Тут я позволю себе одно маленькое лирическое отступление на ту же печальную тему. Юрий Башмет, великий музыкант и великолепнейшей души человек, однажды рассказал мне историю, которую я до сих пор забыть не могу, она время от времени мне в голову возвращается, и я думаю, может быть, хоть сценарий на эту тему сделать, если уж снять не получится? А история действительно гениальная. Юра рассказал, что вот есть на белом свете такой роскошный морской корабль какой-то, можно сказать фешенебельнейший лайнер, который раз в год нанимает общество страшно богатых любителей музыки. Немыслимо богатых. И общество это, с одной стороны, страшно закрытое, элитарное, а с другой стороны — как бы и всемирное. И вот нанимают они этот корабль на месяц или на два, покупают туда лучших мировых музыкантов, самых выдающихся, которые в морском круизе на этом лайнере и отдыхают, а еще вечерами и музицируют. И эти богатеи каждый вечер надевают свои брюлики, вечерние прикиды, взбрызгиваются немыслимо дорогими духами и идут слушать музыку, которую действительно любят. А корабль все плывет, не заходя ни в какие порты, вообще — никуда. Так они оттягиваются неделю-две… И вот, идя на этом корабле в неизвестном направлении, Юра как-то слышит доносящийся до него откуда-то волшебный совершенно голос, мужской баритон. Юра, как завороженный, идет на этот голос и видит, что в музыкальном салоне у рояля стоит маленький-маленький, весь перекореженный человечек и это он сейчас поет. Это ему принадлежит этот волшебный мужской голос, и зовут этого человека Томас Квастхофф.
Через несколько лет я и сам своими глазами увидел его и своими ушами услышал его поразительный голос. Башмет пригласил этого великого певца в Московскую консерваторию и вручил ему свою престижнейшую премию имени Д. Д. Шостаковича. Когда объявили это имя: Томас Квастхофф, то зал напряженно затих. Из-за кулис, странно передвигаясь, выплыл на знаменитую сцену этот маленький человечек. Посредине сцены стоял высокий стул.
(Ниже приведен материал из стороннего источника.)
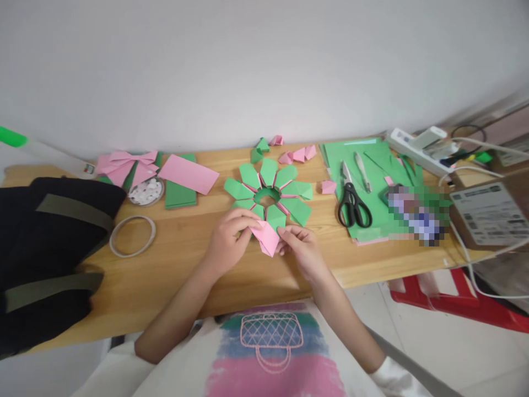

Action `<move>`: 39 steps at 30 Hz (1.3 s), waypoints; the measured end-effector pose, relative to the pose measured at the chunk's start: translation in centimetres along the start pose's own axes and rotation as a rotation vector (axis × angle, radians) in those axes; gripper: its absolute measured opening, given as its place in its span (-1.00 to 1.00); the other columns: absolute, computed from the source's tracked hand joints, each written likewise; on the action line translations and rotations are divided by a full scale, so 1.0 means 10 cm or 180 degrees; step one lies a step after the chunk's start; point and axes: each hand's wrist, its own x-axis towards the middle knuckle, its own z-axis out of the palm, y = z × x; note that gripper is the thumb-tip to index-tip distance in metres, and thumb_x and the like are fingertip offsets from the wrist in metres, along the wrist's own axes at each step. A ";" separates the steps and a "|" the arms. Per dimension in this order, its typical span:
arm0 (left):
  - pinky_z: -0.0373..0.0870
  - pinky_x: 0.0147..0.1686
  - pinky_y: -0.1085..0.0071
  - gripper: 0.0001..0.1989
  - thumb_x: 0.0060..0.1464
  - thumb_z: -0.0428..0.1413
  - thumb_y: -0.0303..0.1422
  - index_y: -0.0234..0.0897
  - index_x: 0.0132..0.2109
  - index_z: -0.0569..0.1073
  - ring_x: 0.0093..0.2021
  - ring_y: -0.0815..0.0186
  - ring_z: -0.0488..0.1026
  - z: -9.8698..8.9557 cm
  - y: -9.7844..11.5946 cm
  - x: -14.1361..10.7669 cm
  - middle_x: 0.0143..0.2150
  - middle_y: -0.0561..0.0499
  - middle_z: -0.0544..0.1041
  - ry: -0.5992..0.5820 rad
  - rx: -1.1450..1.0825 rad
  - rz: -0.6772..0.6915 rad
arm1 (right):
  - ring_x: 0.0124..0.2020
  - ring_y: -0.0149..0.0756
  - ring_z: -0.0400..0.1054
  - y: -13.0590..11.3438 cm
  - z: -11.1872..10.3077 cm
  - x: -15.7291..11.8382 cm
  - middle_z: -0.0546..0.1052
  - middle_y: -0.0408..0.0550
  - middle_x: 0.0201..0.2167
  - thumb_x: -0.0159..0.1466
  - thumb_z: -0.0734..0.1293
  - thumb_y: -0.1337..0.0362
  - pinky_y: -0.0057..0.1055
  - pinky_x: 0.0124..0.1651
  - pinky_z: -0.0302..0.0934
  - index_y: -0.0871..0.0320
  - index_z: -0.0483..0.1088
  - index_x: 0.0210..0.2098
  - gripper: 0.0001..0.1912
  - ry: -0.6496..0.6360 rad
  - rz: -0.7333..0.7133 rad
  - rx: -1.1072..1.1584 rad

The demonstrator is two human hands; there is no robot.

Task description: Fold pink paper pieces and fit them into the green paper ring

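- Head view: the left hand [231, 240] pinched a pink folded piece [268, 240] between thumb and fingers, at the near edge of a green petalled ring [268, 171] on the wooden table [173, 286];
- the right hand [305, 248], thumb and fingers drawn close together, lay at the piece's right edge; whether it gripped the piece could not be told;
- small pink folded units [298, 155] lay beyond the ring; a lone pink unit [329, 187] lay to its right;
- black-handled scissors [350, 194] rested partly on green sheets [384, 165], beside a pale cutter [362, 172].
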 end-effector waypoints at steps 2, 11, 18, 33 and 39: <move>0.46 -0.17 0.38 -0.74 0.08 -0.01 -0.56 -0.24 -0.41 0.54 -0.23 0.33 0.52 -0.02 -0.03 -0.01 -0.26 -0.02 0.58 0.0101 -0.0060 0.0016 | -0.66 -0.45 0.29 0.01 0.06 0.00 0.45 -0.16 -0.72 -0.03 0.50 -0.02 -0.51 -0.57 0.18 0.15 0.40 -0.67 -0.61 0.0177 -0.0139 -0.0030; 0.46 -0.19 0.37 -0.74 0.08 0.02 -0.59 -0.22 -0.43 0.51 -0.22 0.33 0.53 -0.06 -0.12 -0.08 -0.25 0.00 0.59 0.0414 -0.0405 -0.0100 | -0.66 -0.44 0.27 0.03 0.24 -0.04 0.43 -0.19 -0.71 0.03 0.49 0.03 -0.48 -0.54 0.20 0.13 0.43 -0.65 -0.66 0.0655 -0.0535 -0.0191; 0.46 -0.18 0.39 -0.73 0.08 0.02 -0.63 -0.23 -0.41 0.51 -0.21 0.34 0.53 -0.07 -0.11 -0.09 -0.25 0.00 0.58 0.0539 -0.0427 0.0002 | -0.64 -0.45 0.24 0.03 0.29 -0.02 0.40 -0.20 -0.70 0.09 0.46 0.06 -0.48 -0.53 0.16 0.14 0.41 -0.63 -0.68 0.0897 -0.0678 -0.0442; 0.47 -0.16 0.47 -0.74 0.08 0.03 -0.68 -0.27 -0.34 0.50 -0.21 0.38 0.54 -0.02 -0.18 -0.11 -0.26 0.01 0.57 0.0463 -0.0253 0.0241 | -0.68 -0.49 0.27 0.07 0.19 0.04 0.43 -0.18 -0.74 -0.01 0.52 0.01 -0.53 -0.55 0.14 0.17 0.41 -0.67 -0.61 0.0173 -0.0093 0.0070; 0.44 -0.15 0.44 -0.74 0.12 0.00 -0.68 -0.28 -0.27 0.48 -0.18 0.36 0.50 0.06 -0.19 -0.15 -0.22 -0.02 0.55 0.0301 0.0323 0.0681 | -0.66 -0.51 0.21 0.11 0.13 0.08 0.44 -0.20 -0.67 -0.09 0.55 0.00 -0.51 -0.56 0.11 0.19 0.48 -0.57 -0.62 0.0057 -0.0025 0.0228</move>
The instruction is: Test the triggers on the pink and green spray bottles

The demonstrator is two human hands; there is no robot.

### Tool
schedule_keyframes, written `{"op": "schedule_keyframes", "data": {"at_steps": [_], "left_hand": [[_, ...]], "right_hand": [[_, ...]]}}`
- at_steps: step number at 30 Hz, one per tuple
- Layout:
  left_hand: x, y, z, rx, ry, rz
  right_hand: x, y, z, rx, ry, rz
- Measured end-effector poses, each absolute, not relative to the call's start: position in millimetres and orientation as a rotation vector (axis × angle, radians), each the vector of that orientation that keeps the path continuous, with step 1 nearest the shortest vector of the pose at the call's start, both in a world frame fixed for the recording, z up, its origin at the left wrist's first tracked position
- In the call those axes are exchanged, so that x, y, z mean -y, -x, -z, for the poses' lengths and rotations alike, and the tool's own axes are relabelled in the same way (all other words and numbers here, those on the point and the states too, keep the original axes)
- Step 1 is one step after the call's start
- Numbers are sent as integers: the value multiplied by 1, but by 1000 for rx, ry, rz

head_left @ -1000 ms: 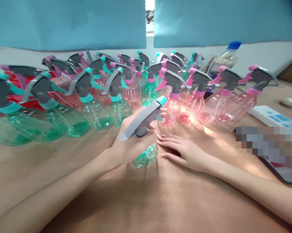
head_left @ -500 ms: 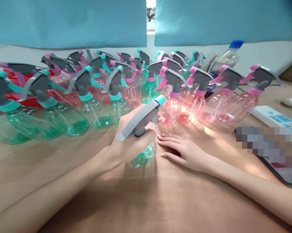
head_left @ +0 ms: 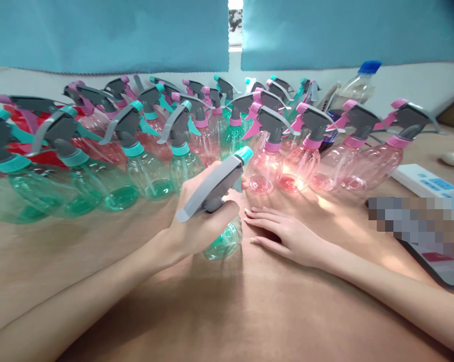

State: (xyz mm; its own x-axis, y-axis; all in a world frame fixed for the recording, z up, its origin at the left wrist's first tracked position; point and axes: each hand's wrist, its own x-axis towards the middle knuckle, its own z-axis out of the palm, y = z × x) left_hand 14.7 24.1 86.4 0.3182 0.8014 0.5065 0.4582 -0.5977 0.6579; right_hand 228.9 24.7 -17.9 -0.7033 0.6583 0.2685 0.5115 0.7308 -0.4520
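Note:
My left hand (head_left: 196, 221) is wrapped round the neck of a green spray bottle (head_left: 222, 244), which has a grey sprayer head and a turquoise nozzle pointing up and right. Part of the bottle and its trigger are hidden behind my fingers. My right hand (head_left: 287, 234) lies palm down on the table (head_left: 227, 317), fingers stretched toward the held bottle but apart from it. Beyond my hands stand green spray bottles (head_left: 151, 176) on the left and pink spray bottles (head_left: 266, 171) on the right.
More spray bottles crowd the back, near a red object (head_left: 53, 160) at left. A clear bottle with a blue cap (head_left: 357, 90) stands behind the pink ones. At right lie a phone (head_left: 438, 266), a white box (head_left: 426, 181) and a white rounded object (head_left: 453, 159). Blue cloth (head_left: 106, 35) hangs behind.
The sprayer head in my left hand has tilted slightly left and its nozzle has shifted a little left. My right hand rests in the same spot.

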Motion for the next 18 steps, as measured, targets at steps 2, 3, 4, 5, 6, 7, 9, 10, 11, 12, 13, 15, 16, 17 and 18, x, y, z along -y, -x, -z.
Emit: {"op": "schedule_keyframes", "data": {"at_steps": [2,3,4,5,6,7,9,10,11,12,13,15,16,17,18], "left_hand": [[-26,-13,-85,-1094,-2103,-1158],[-27,-13,-85,-1076,-2051,-1148],[-28,-13,-85,-1061,-2022,-1140],[-28,-13,-85,-1042,-1999,-1126],[-29,-12,-85,-1017,-1977,-1113],[-29,-12,-85,-989,-1958,-1102],[-30,-13,-85,-955,-1931,-1091],[-30,-13,-85,-955,-1930,-1086],[-29,-13,-85,-958,-1935,-1091],[-29,-13,-85,-965,-1939,-1094],[-29,-13,-85,-973,-1943,-1091],[-29,-14,-85,-989,-1952,-1082],[-29,-13,-85,-994,-1959,-1080],[-29,-13,-86,-998,-1967,-1078],[-29,-13,-86,-995,-1977,-1076]], "right_hand": [[-25,-229,18,2518,897,-489],[-24,-229,18,2518,898,-492],[-24,-229,18,2517,900,-495],[-24,-229,18,2516,903,-498],[-24,-229,18,2515,904,-501],[-24,-229,18,2514,902,-502],[-24,-229,18,2509,893,-502],[-24,-229,18,2507,889,-503],[-24,-229,18,2505,885,-505],[-24,-229,18,2504,883,-509],[-24,-229,18,2502,883,-513],[-24,-229,17,2497,881,-518],[-24,-229,17,2493,880,-520],[-24,-229,17,2489,879,-520],[-24,-229,17,2487,879,-519]]}}
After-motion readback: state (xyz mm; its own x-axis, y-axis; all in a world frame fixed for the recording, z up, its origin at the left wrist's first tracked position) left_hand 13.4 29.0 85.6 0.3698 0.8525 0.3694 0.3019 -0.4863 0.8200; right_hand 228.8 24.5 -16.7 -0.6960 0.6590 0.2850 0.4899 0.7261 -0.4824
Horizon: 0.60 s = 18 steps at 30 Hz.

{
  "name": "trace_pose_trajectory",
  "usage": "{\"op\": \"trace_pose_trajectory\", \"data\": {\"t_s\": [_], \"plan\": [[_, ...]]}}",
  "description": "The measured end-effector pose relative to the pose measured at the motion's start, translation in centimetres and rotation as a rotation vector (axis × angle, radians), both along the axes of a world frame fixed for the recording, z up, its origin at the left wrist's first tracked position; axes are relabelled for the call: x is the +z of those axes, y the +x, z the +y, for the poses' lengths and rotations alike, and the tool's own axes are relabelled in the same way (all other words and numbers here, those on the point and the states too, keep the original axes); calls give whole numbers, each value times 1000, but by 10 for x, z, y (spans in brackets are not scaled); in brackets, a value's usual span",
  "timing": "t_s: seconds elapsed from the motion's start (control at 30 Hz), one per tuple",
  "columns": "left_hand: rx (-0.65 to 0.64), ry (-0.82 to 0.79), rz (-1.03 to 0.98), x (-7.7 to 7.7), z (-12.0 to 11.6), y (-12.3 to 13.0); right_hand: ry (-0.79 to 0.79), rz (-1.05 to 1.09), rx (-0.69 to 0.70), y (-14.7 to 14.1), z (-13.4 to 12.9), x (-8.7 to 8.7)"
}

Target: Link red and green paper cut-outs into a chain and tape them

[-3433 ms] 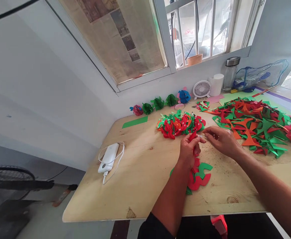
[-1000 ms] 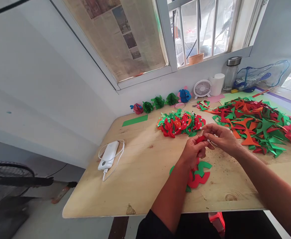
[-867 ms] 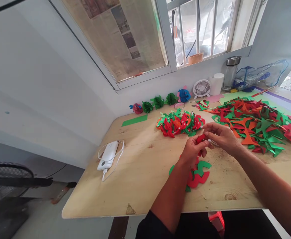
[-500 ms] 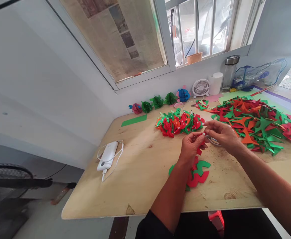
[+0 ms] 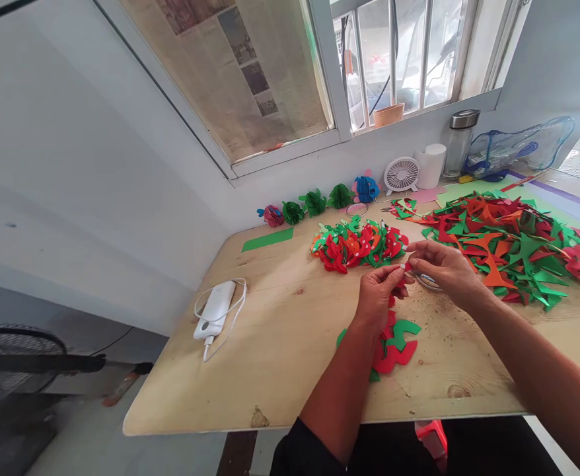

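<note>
My left hand (image 5: 380,291) pinches a small red paper piece (image 5: 399,284) with a white bit, perhaps tape, at its top. Close on its right, my right hand (image 5: 441,264) has its thumb and forefinger closed at the same paper's edge. Under the right hand lies a ring-shaped object (image 5: 427,284), mostly covered. Below my left wrist are loose curved red cutouts (image 5: 394,357) and green cutouts (image 5: 405,328), partly hidden by the forearm. Beyond my hands sits a heap of red, orange and green curved paper pieces (image 5: 357,244), several with white bits on them.
Paper scraps (image 5: 512,244) form a big pile at right. A white power bank (image 5: 215,311) with its cable lies at left, near a green strip (image 5: 267,239). Along the wall stand paper ornaments (image 5: 314,203), a small fan (image 5: 401,175), a white container (image 5: 429,165) and a glass bottle (image 5: 461,145).
My left hand has shifted slightly left, a little away from the right fingers. The white bit at its fingertips has moved with it. The right hand has hardly moved.
</note>
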State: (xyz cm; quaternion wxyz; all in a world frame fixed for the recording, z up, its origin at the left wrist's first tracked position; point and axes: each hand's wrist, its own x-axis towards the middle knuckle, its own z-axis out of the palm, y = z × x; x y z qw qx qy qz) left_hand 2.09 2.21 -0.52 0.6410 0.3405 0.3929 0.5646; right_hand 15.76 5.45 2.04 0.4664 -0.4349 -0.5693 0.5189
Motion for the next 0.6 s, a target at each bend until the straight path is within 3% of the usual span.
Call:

И на этот стул маленького с трудом водрузили не то два, не то три человека. Маленький царственно расположился на этом стуле. Начались аплодисменты, и он с огромным достоинством раскланивался по сторонам. Потом он начал петь. Это правда было вполне гениальное пение. Одновременно с этим я заметил и то, как прекрасно он выглядит со стороны. Клянусь, это был один из самых красивых людей, которых я видел в жизни. Но и Юра, конечно же, огромный молодец, что он его привез. Юра, когда захочет, бывает необыкновенно настырным: он и певца привез, он и стульчик поставил, он и мужиков нанял, которые певца на этот стульчик водружали. И два часа все его слушали в жуткой напряженной тишине и офигевали от того, как он поет.
Так вот на этом пароходе Юра тогда впервые увидел его, и не просто увидел, а очень подружился с этим человеком. А второй близкой подругой Юры в этой же поездке была скрипачка Анна-София Муттер. Это не просто скрипачка, это одна из выдающихся концертных исполнительниц двадцатого века, которую некогда в Зальцбурге открыл Герберт фон Караян, и было ей тогда не то четырнадцать, не то пятнадцать лет. В процессе этого открытия они с Караяном вдруг выяснили, что если играть на скрипке, прислоняя ее к обнаженному женскому телу, то возникает абсолютно особое акустическое звучание: дополнительных резонаторов никаких, прямой контакт скрипки и живого тела. И от этого возникает совершенно удивительный, можно сказать немыслимый скрипичный звук. Причем Анна-София Муттер (сейчас она уже вполне зрелый человек) всегда была необыкновенной красоты. Женщина сумасшедшей красоты, немыслимой красоты женщина. И с ней меня Юра как-то познакомил, меня и Михаила Михайловича Жванецкого, и попросил после ее концерта отвести ее куда-нибудь поужинать, а сам куда-то убежал, сказав, что вот-вот вернется, но так и не приехал. Мы полночи сидели с ней в ресторане и никак не могли объяснить, кто же все-таки по профессии Жванецкий, она никак не могла понять, кто он такой: артист не артист, комик не комик, юморист не юморист, просто писатель — не просто писатель. Вот на это полночи ушло, чтобы попробовать объяснить, кто же все-таки такой Жванецкий. Но так и не объяснили, не получилось. Но занимались мы всей этой галиматьей даже с удовольствием, мы просто не могли оторвать от нее глаз. Но дело тут совсем не в нас и не в профессии Жванецкого.